- _What the task requires_
Copy the full listing, changing nothing.

◇ ◇ ◇ ◇ ◇

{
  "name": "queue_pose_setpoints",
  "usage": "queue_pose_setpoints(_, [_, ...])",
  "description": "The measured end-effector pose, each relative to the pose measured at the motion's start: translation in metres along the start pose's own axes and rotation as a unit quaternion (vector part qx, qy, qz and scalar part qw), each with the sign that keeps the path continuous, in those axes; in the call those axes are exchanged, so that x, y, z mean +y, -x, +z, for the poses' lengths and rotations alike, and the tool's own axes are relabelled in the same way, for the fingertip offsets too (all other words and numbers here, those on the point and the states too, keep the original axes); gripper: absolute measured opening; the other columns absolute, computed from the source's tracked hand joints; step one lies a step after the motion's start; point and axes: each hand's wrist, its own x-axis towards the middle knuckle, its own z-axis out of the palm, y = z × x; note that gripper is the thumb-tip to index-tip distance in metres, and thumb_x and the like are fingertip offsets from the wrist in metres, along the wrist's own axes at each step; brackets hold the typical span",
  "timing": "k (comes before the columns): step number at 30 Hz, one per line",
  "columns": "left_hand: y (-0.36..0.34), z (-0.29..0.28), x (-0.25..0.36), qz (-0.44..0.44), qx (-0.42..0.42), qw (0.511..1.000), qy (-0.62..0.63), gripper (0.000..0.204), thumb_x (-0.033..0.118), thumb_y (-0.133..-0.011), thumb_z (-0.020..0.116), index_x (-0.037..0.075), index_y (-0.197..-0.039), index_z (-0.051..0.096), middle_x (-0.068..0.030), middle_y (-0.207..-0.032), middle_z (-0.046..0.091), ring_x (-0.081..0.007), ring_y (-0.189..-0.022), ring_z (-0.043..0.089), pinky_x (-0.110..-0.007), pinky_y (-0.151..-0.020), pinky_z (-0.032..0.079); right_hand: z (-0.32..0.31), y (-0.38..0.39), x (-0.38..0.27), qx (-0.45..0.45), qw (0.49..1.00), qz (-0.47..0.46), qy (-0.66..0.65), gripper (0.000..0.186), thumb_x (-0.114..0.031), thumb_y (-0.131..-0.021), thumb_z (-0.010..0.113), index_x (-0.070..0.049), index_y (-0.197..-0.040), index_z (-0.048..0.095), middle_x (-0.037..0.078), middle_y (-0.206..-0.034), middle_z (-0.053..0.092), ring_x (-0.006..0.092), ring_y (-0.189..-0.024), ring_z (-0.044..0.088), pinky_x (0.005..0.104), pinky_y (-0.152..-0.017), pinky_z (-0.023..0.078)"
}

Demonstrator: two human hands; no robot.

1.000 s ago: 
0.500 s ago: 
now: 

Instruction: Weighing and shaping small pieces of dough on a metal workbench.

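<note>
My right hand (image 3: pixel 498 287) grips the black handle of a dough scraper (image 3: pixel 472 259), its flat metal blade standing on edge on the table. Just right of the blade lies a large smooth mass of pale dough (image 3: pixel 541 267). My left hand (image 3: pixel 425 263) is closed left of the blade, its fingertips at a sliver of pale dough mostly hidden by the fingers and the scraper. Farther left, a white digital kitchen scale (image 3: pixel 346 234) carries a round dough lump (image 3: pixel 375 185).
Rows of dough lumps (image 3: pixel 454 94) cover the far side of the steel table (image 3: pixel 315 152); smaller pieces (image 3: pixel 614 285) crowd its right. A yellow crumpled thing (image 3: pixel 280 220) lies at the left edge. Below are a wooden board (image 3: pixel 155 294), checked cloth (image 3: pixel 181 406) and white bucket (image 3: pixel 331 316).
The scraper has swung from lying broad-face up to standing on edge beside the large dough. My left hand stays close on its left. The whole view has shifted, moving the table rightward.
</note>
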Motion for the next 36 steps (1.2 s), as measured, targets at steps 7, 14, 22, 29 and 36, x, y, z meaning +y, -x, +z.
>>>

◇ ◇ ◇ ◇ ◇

- _Task result_
{
  "name": "queue_pose_setpoints",
  "usage": "queue_pose_setpoints(_, [_, ...])",
  "description": "The measured end-effector pose, each relative to the pose measured at the motion's start: translation in metres along the start pose's own axes and rotation as a unit quaternion (vector part qx, qy, qz and scalar part qw), each with the sign that keeps the path continuous, in those axes; in the call those axes are exchanged, so that x, y, z mean +y, -x, +z, for the poses' lengths and rotations alike, and the tool's own axes are relabelled in the same way, for the fingertip offsets too (all other words and numbers here, those on the point and the states too, keep the original axes); gripper: absolute measured opening; the other columns absolute, computed from the source's tracked hand joints; step one lies a step after the motion's start; point and axes: each hand's wrist, its own x-axis towards the middle knuckle, its own z-axis out of the palm, y = z × x; note that gripper is the thumb-tip to index-tip distance in metres, and thumb_x and the like are fingertip offsets from the wrist in metres, along the wrist's own axes at each step; brackets hold the typical span",
  "timing": "k (comes before the columns): step number at 30 Hz, one per line",
  "columns": "left_hand: y (-0.36..0.34), z (-0.29..0.28), x (-0.25..0.36), qz (-0.44..0.44), qx (-0.42..0.42), qw (0.511..1.000), qy (-0.62..0.63), gripper (0.000..0.204), thumb_x (-0.033..0.118), thumb_y (-0.133..-0.011), thumb_z (-0.020..0.116), index_x (-0.037..0.075), index_y (-0.197..-0.039), index_z (-0.051..0.096), middle_x (-0.068..0.030), middle_y (-0.207..-0.032), middle_z (-0.046..0.091), ring_x (-0.081..0.007), ring_y (-0.189..-0.022), ring_z (-0.043..0.089), pinky_x (-0.110..-0.007), pinky_y (-0.151..-0.020), pinky_z (-0.032..0.079); right_hand: z (-0.32..0.31), y (-0.38..0.39), x (-0.38..0.27), qx (-0.45..0.45), qw (0.49..1.00), qz (-0.47..0.46), qy (-0.66..0.65), gripper (0.000..0.186), thumb_x (-0.114..0.031), thumb_y (-0.131..-0.021), thumb_z (-0.010..0.113), index_x (-0.070..0.049), index_y (-0.197..-0.040), index_z (-0.048..0.095), middle_x (-0.037..0.078), middle_y (-0.206..-0.034), middle_z (-0.053..0.092), ring_x (-0.006..0.092), ring_y (-0.189..-0.024), ring_z (-0.044..0.088), pinky_x (0.005..0.104), pinky_y (-0.152..-0.017), pinky_z (-0.023..0.078)"
}

Demonstrator: two human hands; no robot.

1.000 s ago: 
0.500 s ago: 
now: 

Instruction: Weighing and shaping small pieces of dough on a metal workbench.

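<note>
My right hand (image 3: pixel 498 287) grips the black handle of a dough scraper (image 3: pixel 472 259), its flat metal blade standing on edge on the table. Just right of the blade lies a large smooth mass of pale dough (image 3: pixel 541 267). My left hand (image 3: pixel 425 263) is closed left of the blade, its fingertips at a sliver of pale dough mostly hidden by the fingers and the scraper. Farther left, a white digital kitchen scale (image 3: pixel 346 234) carries a round dough lump (image 3: pixel 375 185).
Rows of dough lumps (image 3: pixel 454 94) cover the far side of the steel table (image 3: pixel 315 152); smaller pieces (image 3: pixel 614 285) crowd its right. A yellow crumpled thing (image 3: pixel 280 220) lies at the left edge. Below are a wooden board (image 3: pixel 155 294), checked cloth (image 3: pixel 181 406) and white bucket (image 3: pixel 331 316).
The scraper has swung from lying broad-face up to standing on edge beside the large dough. My left hand stays close on its left. The whole view has shifted, moving the table rightward.
</note>
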Motion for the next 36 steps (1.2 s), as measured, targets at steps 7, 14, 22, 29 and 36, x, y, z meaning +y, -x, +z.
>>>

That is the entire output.